Turtles and iguanas…
In addition to the unique elephant turtles, Galápagos has many other turtle breeds. Scientists are able to tell as soon as a turtle’s shield sees which island the animal comes from – they are like accurate maps for those familiar with the nature of the islands. Of the reptiles, two species of iguanas (also called iguanas) are worth mentioning: terrestrial and marine iguanas. The largest ground geese grow to 1.2 meters in length and eat cacti. Marine iguanas thrive in the water unlike their relatives. With their sharp claws, they cling to rocks at depths of up to nine meters and eat algae and other marine vegetation. They can also drink seawater. Salt is eliminated from the body through the nostrils by coughing.

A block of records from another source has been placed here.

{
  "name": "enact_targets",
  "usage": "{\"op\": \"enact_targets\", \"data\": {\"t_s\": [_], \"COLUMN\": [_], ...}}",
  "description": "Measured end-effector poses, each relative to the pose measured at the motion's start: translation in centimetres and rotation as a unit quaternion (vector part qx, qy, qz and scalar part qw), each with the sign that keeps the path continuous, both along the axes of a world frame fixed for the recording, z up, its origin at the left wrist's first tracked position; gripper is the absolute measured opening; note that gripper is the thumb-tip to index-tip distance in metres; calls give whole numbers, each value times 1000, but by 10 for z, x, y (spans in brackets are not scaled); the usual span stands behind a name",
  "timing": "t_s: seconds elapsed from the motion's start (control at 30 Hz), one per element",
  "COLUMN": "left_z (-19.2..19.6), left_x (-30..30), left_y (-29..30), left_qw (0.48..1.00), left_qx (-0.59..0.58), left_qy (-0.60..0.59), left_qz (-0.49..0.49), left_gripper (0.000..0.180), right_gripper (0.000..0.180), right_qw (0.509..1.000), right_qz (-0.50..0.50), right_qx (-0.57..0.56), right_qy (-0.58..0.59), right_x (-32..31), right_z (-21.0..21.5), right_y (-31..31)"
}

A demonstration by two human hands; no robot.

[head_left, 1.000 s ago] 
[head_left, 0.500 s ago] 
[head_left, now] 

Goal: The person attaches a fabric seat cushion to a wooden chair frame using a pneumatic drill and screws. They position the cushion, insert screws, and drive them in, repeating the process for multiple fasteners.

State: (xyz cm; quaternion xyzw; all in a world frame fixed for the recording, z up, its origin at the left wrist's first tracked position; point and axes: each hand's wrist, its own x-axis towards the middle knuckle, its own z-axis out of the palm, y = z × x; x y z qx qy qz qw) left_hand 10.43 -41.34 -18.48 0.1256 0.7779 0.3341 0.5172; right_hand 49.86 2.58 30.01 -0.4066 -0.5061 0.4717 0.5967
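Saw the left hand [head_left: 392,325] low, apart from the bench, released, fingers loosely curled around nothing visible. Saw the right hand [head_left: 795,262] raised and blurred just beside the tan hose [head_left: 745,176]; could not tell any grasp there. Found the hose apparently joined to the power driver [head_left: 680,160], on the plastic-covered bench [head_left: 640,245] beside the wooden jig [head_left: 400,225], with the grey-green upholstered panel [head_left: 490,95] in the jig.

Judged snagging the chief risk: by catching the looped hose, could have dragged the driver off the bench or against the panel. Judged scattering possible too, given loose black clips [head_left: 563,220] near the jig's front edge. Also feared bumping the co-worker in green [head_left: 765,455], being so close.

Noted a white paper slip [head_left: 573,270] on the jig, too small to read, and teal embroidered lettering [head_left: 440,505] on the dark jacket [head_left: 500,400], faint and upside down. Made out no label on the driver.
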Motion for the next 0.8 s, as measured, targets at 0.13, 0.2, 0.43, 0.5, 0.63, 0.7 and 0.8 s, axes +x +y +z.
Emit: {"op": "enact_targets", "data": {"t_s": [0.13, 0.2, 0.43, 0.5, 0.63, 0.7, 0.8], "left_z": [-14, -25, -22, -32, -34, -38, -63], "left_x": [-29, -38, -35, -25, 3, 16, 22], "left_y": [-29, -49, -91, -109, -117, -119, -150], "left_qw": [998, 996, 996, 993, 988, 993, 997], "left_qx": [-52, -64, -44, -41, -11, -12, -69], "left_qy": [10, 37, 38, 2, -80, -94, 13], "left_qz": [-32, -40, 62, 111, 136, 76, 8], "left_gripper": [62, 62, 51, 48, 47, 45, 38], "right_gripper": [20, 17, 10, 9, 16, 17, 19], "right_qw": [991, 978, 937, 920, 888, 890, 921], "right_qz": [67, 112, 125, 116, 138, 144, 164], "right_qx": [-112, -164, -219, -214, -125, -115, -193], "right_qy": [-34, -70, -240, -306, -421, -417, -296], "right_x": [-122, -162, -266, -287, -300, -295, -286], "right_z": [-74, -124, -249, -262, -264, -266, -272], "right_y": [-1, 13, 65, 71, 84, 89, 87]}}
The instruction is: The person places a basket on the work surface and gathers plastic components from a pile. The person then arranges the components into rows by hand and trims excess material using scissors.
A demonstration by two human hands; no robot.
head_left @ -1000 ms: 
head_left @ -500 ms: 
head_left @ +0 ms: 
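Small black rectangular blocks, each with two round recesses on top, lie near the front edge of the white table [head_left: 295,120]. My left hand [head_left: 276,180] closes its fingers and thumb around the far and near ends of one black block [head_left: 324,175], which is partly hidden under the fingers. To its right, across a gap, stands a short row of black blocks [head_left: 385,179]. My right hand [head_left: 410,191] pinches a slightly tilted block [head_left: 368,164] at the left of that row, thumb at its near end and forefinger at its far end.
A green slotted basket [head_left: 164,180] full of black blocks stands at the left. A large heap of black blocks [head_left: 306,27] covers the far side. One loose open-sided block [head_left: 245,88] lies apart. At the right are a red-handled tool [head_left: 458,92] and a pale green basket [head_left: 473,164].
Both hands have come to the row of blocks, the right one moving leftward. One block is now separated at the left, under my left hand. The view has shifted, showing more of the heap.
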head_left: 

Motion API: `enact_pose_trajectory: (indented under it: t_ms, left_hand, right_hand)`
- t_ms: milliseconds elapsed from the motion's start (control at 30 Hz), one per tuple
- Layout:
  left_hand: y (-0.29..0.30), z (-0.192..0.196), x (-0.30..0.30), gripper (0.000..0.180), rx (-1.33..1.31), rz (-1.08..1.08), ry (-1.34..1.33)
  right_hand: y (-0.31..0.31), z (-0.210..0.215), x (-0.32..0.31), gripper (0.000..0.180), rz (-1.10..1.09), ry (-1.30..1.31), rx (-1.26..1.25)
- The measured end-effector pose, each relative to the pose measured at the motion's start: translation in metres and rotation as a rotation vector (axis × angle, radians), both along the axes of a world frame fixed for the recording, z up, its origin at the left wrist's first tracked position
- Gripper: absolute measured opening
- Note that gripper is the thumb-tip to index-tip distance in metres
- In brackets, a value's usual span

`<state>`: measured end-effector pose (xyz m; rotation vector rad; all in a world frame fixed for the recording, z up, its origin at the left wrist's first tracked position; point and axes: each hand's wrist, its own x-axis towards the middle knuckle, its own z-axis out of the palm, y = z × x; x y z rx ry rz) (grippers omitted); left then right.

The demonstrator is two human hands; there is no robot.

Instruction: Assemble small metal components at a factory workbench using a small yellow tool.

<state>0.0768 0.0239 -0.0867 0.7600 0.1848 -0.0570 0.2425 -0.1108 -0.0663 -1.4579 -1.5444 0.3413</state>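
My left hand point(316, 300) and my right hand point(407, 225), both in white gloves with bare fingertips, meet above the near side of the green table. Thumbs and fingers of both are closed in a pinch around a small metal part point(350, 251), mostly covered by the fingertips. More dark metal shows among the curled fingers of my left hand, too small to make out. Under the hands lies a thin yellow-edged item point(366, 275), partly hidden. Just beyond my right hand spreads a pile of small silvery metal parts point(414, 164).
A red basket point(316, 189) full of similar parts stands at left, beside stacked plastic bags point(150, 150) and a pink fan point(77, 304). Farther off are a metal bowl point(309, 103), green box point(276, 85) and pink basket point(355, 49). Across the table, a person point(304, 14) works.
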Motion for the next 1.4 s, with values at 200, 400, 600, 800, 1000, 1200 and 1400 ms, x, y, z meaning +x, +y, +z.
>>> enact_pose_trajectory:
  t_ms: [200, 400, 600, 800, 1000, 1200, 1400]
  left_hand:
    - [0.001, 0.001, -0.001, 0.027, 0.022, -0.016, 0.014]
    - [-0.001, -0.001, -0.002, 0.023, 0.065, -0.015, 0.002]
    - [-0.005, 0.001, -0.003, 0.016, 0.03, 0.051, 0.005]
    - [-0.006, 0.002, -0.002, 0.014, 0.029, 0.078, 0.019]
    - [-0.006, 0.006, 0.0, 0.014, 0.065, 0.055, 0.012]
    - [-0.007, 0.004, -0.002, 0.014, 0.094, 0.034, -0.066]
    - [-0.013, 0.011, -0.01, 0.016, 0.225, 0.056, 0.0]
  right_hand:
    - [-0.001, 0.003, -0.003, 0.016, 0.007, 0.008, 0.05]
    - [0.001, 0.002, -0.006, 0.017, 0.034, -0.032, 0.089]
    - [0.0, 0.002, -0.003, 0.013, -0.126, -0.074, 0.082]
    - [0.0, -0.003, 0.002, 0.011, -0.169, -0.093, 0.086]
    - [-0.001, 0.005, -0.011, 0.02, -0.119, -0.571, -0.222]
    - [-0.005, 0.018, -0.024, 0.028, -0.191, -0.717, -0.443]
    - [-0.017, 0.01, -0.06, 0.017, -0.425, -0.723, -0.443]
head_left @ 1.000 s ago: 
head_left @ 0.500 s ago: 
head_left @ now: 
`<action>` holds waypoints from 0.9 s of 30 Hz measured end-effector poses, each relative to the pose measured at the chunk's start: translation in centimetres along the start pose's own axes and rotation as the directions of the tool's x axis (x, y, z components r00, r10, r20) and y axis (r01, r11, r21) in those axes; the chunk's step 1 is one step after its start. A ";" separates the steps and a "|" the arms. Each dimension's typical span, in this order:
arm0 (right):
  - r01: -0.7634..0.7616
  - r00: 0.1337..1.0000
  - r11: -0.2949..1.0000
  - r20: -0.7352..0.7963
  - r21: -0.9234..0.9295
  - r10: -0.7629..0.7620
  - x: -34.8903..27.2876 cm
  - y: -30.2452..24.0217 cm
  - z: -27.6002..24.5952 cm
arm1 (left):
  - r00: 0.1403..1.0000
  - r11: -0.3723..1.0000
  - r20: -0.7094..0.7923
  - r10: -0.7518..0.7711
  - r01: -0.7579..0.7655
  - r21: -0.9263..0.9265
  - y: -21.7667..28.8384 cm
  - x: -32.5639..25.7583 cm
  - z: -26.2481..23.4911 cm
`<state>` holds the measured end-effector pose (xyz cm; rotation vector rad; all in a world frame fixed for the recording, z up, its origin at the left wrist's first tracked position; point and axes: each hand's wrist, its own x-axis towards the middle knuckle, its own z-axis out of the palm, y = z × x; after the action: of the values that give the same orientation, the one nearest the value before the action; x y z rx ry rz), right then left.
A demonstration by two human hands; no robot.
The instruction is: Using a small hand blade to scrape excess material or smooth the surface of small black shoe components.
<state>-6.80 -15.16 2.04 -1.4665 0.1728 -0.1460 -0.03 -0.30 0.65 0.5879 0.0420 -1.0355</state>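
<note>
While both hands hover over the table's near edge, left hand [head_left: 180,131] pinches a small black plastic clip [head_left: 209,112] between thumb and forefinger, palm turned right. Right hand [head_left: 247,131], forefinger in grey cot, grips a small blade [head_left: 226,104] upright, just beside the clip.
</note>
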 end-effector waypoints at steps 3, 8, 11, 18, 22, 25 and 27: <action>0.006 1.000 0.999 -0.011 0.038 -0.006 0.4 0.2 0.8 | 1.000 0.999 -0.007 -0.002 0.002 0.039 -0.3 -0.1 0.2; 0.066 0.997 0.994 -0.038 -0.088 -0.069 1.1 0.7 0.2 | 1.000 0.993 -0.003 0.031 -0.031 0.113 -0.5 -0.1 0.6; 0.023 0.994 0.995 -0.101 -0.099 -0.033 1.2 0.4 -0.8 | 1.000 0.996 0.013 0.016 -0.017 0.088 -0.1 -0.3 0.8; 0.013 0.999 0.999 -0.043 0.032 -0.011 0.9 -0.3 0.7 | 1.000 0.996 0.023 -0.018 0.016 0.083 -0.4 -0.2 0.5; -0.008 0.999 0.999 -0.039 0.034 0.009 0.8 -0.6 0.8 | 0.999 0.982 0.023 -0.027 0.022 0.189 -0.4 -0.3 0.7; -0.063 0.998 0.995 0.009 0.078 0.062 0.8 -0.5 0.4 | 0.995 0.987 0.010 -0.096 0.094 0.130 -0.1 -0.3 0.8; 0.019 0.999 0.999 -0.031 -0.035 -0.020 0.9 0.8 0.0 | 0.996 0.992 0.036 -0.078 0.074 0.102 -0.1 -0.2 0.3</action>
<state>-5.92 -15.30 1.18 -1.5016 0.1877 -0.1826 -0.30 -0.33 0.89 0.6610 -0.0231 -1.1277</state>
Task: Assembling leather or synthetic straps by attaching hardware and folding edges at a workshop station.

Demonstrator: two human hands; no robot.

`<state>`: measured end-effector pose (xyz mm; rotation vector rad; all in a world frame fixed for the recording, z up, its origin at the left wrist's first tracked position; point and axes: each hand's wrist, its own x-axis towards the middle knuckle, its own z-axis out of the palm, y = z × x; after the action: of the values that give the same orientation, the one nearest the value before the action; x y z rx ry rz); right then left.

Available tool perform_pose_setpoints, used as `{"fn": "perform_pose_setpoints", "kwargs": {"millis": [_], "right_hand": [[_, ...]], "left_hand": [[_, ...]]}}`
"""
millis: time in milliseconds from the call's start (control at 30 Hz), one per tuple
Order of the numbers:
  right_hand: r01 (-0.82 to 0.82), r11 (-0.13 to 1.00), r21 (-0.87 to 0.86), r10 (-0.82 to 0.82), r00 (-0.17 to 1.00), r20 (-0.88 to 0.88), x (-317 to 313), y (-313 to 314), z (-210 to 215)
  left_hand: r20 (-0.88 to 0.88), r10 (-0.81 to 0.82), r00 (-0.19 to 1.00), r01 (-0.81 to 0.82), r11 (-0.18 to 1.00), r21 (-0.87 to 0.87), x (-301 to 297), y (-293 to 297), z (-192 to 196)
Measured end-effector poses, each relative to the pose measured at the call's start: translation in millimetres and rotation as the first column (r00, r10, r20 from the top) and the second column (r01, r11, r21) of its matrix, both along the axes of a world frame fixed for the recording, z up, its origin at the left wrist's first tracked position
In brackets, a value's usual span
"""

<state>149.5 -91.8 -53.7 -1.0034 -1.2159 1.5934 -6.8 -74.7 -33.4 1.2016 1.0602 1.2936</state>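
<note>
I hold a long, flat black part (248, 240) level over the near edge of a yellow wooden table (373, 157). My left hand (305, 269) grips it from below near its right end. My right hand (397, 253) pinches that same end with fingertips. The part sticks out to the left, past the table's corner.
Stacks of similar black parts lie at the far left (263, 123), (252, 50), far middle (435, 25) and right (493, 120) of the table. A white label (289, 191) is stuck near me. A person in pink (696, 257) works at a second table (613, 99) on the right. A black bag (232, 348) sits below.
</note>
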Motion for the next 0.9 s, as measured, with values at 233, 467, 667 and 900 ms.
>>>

… sea lions, whales, porpoises…
The black, volcanic sand of the island also attracts other people living in the sea. Sea lions and seals rise to the shore to breed. The cool ocean currents of the Pacific, on the other hand, thrive on a variety of whales, porpoises, and sharks, including the hammerhead shark. Crabs and countless other crustaceans swarm along the sandbox.
Nature tourist pilgrimage
The animals of the islands have no natural enemies, but for 400 years man has threatened the unique animal population of the islands in many different ways: by hunting, bringing his own animals from the mainland, polluting and littering. Today, almost the entire area of the islands is a national park, and it is clear to travelers coming to the island the routes and ways in which the area can be navigated. Usually shuttle by small boat from one island to another and move along marked routes under the guidance of local naturalists.